Cricket: He was playing Test cricket before some of his team-mates on the North West side were born but 50-year-old Bobby Rao…

Cricket: He was playing Test cricket before some of his team-mates on the North West side were born but 50-year-old Bobby Rao showed at the weekend why he is still a useful performer with a gutsy knock of 31 to help post a total that was ultimately too much for his Southern XI opponents, writes James Fitzgerald.

Standing at the top of the pavilion steps in College Park, Narasimha Rao (as a boy growing up in Hyderabad, his mother nicknamed him "Bobby") looked down on the paltry Dublin crowd and said with a wry smile: "When I played my first Test for India against the West Indies in Calcutta, there were 98,000 people screaming at us."

In 1980, Rao came to Ireland as the Strabane professional, returning home during our winters to captain the Hyderabad side in the state championship.
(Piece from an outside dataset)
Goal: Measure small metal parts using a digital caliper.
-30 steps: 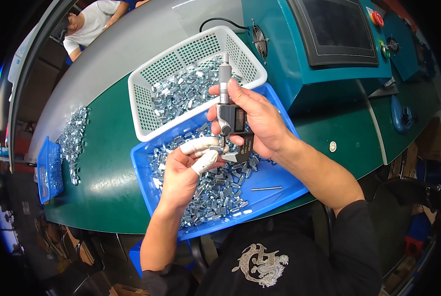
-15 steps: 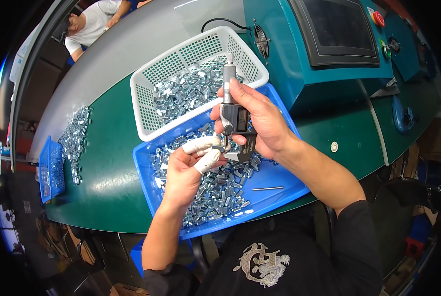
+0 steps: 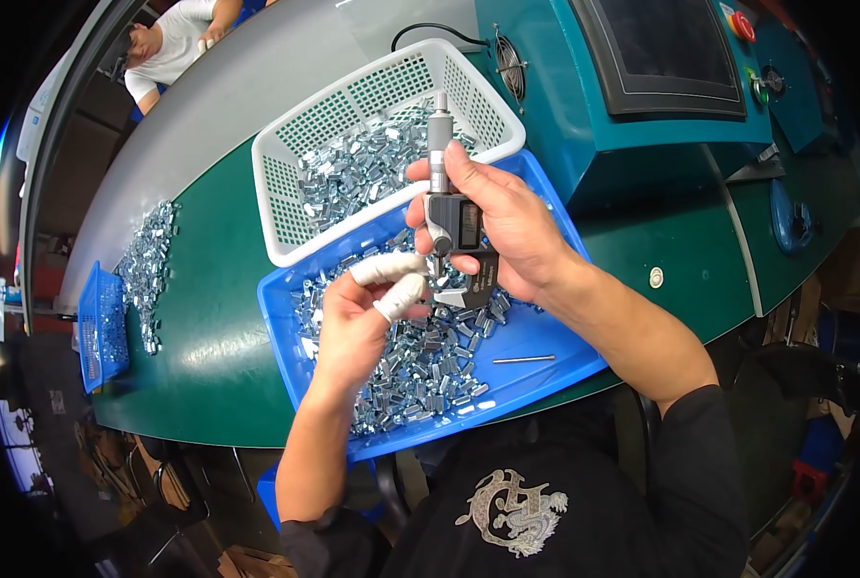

Indeed, in 1987, he led the team to their first Ranji Trophy victory in 50 years, making him a folk hero in his home town.

In those days, Rao had a coaching clinic, where 200 children came every morning from 6-8 a.m. to practise. Current Indian Test player VVS Laxman was a product of Rao's clinic, and is now one of the top batsmen in the world. Rao was invited to Laxman's wedding earlier this year, an event that attracted blanket coverage in Indian media. Despite Laxman being India's answer to David Beckham, he still calls Rao "sir" such is the respect that remains.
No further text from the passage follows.